Brief:
Find every line of the data below that has "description" in it. Reply with the number only.

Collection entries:
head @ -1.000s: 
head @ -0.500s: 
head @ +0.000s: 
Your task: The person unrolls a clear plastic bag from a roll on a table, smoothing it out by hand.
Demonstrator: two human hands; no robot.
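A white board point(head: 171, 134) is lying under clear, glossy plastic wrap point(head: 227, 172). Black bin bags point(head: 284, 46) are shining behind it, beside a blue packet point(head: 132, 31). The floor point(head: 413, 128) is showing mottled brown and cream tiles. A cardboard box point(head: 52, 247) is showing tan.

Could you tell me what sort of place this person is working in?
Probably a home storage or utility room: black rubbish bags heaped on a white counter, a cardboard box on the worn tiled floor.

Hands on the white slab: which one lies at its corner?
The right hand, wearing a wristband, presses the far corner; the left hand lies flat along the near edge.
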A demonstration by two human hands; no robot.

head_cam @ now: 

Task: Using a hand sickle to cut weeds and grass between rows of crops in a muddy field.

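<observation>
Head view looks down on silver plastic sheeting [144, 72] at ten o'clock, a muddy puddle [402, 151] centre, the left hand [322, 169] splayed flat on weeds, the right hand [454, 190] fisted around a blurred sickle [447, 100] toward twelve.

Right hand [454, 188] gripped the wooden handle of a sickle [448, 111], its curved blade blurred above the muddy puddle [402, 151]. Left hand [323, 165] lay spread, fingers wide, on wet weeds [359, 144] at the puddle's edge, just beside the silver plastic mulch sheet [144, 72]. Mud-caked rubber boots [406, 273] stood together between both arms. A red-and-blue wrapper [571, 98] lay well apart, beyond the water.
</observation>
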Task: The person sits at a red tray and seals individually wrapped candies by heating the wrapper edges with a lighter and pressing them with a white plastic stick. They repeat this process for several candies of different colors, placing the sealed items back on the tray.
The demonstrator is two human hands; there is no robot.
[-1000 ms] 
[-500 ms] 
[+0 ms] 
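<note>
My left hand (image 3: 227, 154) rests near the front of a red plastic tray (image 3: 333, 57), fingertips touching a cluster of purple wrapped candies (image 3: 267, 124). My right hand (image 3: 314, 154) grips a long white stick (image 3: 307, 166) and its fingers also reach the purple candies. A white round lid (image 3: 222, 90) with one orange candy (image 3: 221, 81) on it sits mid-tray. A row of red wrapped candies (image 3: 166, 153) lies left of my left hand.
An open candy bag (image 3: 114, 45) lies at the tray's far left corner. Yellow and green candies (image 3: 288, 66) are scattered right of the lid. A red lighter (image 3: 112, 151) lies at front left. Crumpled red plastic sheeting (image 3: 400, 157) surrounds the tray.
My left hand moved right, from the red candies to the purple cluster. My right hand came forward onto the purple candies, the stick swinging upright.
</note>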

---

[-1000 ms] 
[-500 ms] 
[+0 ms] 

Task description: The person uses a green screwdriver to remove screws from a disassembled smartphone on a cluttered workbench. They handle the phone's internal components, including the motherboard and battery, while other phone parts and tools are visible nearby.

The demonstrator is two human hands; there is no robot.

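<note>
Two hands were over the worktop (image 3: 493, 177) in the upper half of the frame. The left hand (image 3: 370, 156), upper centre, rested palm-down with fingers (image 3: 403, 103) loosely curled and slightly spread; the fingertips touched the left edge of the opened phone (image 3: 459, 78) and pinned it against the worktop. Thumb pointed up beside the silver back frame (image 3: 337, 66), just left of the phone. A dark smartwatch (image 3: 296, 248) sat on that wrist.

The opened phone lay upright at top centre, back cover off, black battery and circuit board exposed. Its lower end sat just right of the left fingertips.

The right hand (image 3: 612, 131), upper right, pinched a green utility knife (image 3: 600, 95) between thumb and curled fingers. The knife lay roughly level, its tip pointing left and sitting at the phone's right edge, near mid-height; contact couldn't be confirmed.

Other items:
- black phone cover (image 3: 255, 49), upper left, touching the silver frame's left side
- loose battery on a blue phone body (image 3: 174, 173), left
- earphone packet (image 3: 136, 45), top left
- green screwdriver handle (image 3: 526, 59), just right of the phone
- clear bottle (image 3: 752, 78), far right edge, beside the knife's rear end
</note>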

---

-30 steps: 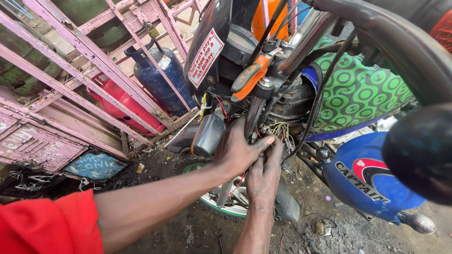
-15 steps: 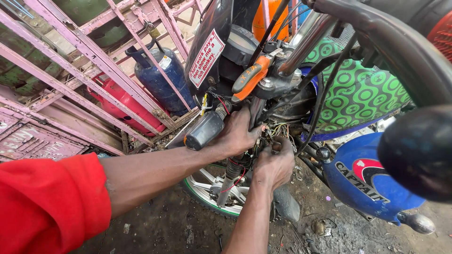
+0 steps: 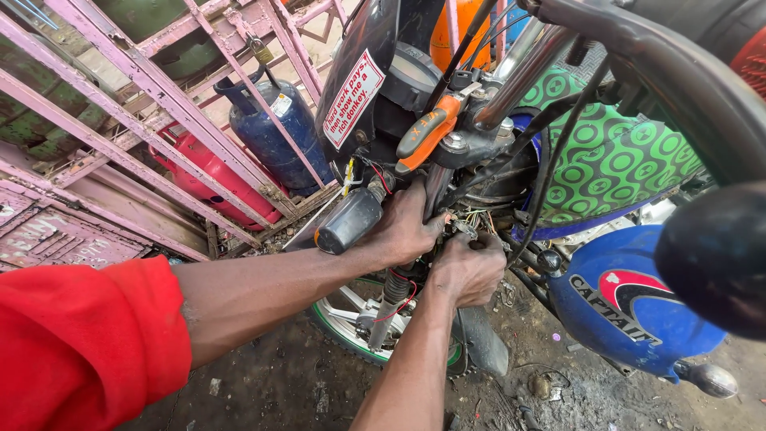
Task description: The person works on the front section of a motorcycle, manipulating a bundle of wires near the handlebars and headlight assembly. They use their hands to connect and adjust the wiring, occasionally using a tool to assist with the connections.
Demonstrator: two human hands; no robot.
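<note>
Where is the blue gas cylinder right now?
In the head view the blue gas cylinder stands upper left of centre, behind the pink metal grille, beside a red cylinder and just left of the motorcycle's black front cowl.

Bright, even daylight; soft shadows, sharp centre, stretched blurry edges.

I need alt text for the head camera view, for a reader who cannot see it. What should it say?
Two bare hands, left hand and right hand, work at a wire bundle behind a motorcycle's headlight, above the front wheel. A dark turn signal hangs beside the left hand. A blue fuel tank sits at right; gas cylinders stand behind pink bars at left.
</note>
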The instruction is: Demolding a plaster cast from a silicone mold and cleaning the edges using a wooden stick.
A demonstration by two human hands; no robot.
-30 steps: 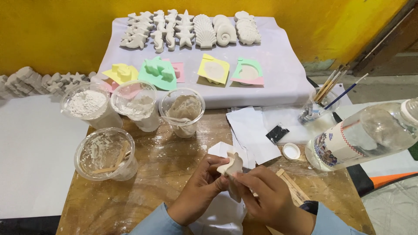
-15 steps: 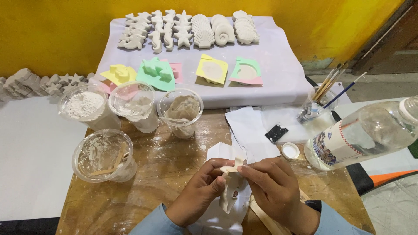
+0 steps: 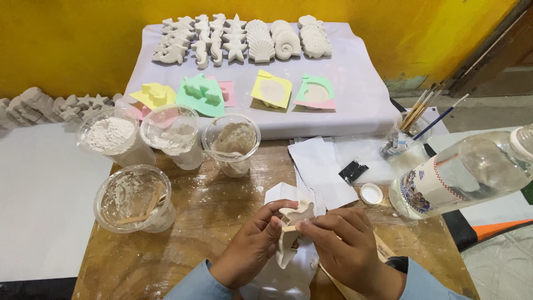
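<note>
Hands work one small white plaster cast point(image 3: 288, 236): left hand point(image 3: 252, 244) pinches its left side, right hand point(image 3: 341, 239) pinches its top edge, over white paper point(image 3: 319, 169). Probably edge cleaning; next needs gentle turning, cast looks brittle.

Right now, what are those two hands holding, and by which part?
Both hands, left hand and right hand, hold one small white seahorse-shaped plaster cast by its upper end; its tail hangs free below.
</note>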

Expected output:
2